In Haiti- April 2011

Its a whole other story when you've been so involved with haiti but from so far away. I remember being the "news-room" and posting things like x market has collapsed, x strip mall was destroyed, etc etc etc. I remember knowing what it meant, knowing that most of what I grew up with had turned into piles of cement blocks spilling out dead bodies left right and center. Its a whole other experience to be here, look into an empty space and think, this is where I had my first date, this was my best friend's school, this was our only cinema, this was so&so's house etc etc.
Its a whole other thing to see so much rubble and so many-oh god- so many tents everywhere, even though its been a year, even though those camps conditions had been classified over and over again as inhuman.

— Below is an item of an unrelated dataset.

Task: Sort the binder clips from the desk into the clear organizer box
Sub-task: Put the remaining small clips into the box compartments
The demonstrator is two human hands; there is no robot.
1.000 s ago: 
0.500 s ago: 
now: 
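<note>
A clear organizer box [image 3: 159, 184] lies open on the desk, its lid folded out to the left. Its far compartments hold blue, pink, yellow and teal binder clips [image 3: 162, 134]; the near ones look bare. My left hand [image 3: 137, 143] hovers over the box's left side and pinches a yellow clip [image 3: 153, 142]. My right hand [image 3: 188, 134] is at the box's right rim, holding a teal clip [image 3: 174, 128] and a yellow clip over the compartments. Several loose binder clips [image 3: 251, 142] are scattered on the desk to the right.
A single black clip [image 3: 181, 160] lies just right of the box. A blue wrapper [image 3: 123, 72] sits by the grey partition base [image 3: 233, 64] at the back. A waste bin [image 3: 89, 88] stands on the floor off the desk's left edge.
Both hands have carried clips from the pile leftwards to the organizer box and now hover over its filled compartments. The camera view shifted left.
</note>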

My stomach is twisting up with the realization that tents and tarps I (we) helped send under the express condition that they be used as a temporary shelter pending reconstruction(s) are still being used as permanent settlements. As it was in the beginning, so it remains- tents everywhere, in front of the palace or what's left of it, in and around the nothingness that's left of the Champs-de-Mars, (wasn't exactly the Champs Elysees but I suppose we had done what we could).
What's worse, I know exactly what's going on here- as do all haitians, I'm sure. But the disappointment is so overwhelming that I'd rather say "I don't get it".

All of that being said, my heart hasn't been as devastatingly broken as it was last year all over again. I'm sad of course, but I'm not devastated again. Most of the broken houses have been cleared out, hence the empty spaces. Its made an intense dent in the national budget, and, I should hope, money from international donations- I'm guessing optimistically here. The dead have been buried, for the most part, and, to be slightly flippant, we've grieved and soldiered on.
My room is earthquake proofed, my house is more damaged than my mom said it had been, but she won't acknowledge it, so I won't point it out. I can most definitely stomach it all. After all I've put into this last year, it'd be incredibly surprising if I couldn't.
The first day I was a slight bit sadder than I thought I would be, all my experience considered- but now I can say I'm fine. Its my country, after all. I'm with my mother (who is amazing and I can't go on about this fact enough) and we're road-tripping cross country to the beach together for a day or two, and I honestly feel better than I have in a very very long time.